Do I begrudge this guy his job? Sure. I know PhDs working as clerks at Borders.  Eastern Kansas is pretty hard hit by unemployment — especially in the two big “university towns” of Manhattan and Lawrence – Wamego (the town he works in) is basically a “suburb” of Manhattan – close enough to be part of the action and far enough away to avoid student ghettos. These towns have lots of over-educated people (of which I am one). Jobs for people with degrees have hundreds of people applying for them. Jobs for people without degrees have thousands of people applying for them (people both with and without degrees). As a Kansan, I have a great big ole steaming, smelly pile of resentment against some guy who inherits a tidy sum, spends it stupidly, packs up from the California, then Great Britian and then New York and moves to a place where a $200K house is better than the $600K house he left behind, and snags a job that many of my fellow Kansans would be pleased to have in order to save their mortgaged-to-the-hilt, $125K house and continue to send their kid to the state-supported university nearby.  There are a few people living the high life here but they are not working for a state-supported university (well anymore anyway).

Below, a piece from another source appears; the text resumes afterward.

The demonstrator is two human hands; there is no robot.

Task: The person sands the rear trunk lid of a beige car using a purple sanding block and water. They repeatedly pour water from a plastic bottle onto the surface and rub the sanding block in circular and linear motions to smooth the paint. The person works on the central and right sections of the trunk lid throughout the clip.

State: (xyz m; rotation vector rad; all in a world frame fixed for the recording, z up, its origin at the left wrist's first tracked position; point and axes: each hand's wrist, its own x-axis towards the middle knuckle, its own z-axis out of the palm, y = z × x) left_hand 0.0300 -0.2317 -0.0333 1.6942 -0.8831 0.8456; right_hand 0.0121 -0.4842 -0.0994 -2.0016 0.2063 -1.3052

Am I a heartless cold bitch? No, not really … but in this case, I don’t care if anyone thinks I am. I’d be happy with a $20K job and I can’t get one because I am one of those over-educated thousands applying for jobs that I could have had with my high school diploma – the best I can do is freelance occasionally, write and keep up hope.  I do care about people who have had a legitimate fall from whatever their “affluence” was – I know people who were “OK” in their trailer park lives (and I am NOT being snide here – I know people who live in trailer parks!), working, paying bills, feeding their families until the bottom fell out and now, we are all the same.  Poverty is the great equalizer.

If you really want to know what life is like when one – how does the New York Times writer so cleverly put it? — “fall[s] from affluence” visit your local food bank and talk to the well-dressed people in line. We still have our “good” clothes from the days when we were working and could afford to buy them – we haven’t needed to go to the clothing banks – yet –

Also – a special, heart-felt thank you to the lovely people who do volunteer at the food banks – especially the ones who gently hold the newest visitor who cried, because for the first time in her life, instead of giving food to the food bank, she received food from the food bank.

I hope, fervently, that the light at the end of the tunnel is not the speeding train of global economic collapse and an ensuing Dark Ages – We all need to remember if it could happen to the Romans I could happen to us.